━━ Exercise inputs ━━

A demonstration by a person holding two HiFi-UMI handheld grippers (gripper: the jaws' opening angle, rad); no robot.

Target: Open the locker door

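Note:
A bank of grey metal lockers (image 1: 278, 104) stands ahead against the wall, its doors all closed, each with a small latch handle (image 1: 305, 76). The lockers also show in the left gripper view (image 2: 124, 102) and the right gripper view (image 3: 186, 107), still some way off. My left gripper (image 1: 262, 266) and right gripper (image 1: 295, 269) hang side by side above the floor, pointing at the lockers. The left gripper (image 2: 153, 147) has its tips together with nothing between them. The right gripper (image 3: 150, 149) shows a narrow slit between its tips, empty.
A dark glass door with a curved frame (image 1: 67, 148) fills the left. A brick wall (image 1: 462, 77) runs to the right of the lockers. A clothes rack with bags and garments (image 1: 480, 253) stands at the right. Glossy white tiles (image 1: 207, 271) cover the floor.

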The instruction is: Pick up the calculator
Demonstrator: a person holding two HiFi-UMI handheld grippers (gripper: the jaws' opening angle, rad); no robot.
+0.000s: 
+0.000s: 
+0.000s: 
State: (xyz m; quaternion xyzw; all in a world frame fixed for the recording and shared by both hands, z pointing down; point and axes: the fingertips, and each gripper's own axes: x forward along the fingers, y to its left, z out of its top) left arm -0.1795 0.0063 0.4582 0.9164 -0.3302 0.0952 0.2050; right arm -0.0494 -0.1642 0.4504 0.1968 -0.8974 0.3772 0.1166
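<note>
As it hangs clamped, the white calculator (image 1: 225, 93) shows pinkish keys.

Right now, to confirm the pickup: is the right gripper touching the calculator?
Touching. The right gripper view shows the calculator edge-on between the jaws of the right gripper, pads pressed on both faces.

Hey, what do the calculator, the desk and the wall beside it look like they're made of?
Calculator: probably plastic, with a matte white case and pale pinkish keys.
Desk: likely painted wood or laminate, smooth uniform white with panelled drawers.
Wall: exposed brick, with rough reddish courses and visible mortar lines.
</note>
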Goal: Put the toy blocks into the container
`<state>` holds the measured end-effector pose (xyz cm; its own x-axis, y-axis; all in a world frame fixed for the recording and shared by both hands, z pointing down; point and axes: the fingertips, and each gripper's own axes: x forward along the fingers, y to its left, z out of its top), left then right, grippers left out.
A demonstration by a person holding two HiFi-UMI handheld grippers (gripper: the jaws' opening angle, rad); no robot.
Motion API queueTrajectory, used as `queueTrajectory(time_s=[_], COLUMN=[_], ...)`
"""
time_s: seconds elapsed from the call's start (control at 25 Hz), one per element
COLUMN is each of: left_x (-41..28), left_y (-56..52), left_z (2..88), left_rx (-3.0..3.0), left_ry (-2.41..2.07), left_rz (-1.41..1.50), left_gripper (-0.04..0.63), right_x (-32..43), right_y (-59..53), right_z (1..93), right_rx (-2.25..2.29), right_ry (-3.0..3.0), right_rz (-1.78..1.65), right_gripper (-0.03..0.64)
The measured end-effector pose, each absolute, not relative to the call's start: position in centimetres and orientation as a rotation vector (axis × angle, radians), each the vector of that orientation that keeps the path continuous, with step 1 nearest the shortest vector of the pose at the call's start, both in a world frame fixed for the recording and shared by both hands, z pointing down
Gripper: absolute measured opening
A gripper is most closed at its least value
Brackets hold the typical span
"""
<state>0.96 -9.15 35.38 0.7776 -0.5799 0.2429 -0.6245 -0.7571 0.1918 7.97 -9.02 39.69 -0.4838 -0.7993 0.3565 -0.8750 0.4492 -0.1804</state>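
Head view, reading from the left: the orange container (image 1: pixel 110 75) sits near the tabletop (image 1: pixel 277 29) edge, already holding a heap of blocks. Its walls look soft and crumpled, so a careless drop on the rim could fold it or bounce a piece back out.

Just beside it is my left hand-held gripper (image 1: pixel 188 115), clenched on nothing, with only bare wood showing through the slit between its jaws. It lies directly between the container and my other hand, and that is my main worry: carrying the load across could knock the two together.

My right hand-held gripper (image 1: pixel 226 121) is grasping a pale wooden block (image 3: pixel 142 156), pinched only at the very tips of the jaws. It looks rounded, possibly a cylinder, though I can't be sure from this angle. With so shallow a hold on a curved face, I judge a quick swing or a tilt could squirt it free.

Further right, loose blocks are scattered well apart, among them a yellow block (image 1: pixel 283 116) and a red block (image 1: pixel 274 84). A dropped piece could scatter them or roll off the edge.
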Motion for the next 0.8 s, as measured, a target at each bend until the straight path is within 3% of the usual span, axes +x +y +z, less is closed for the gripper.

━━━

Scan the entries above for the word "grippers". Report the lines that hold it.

§ Result of the exercise:
A demonstration by a person holding two HiFi-UMI handheld grippers (gripper: the jaws' opening angle, rad); no robot.
Demonstrator: a person holding two HiFi-UMI handheld grippers (gripper: the jaws' opening angle, rad); no robot.
`<state>` holds the measured end-effector pose (xyz cm; its own x-axis, y-axis; all in a world frame fixed for the recording and shared by both hands, z pointing down; point and axes: the fingertips, and each gripper's own axes: x forward along the fingers, y to its left, z out of its top), left then right, grippers left out.
A demonstration by a person holding two HiFi-UMI handheld grippers (gripper: the jaws' opening angle, rad); no robot.

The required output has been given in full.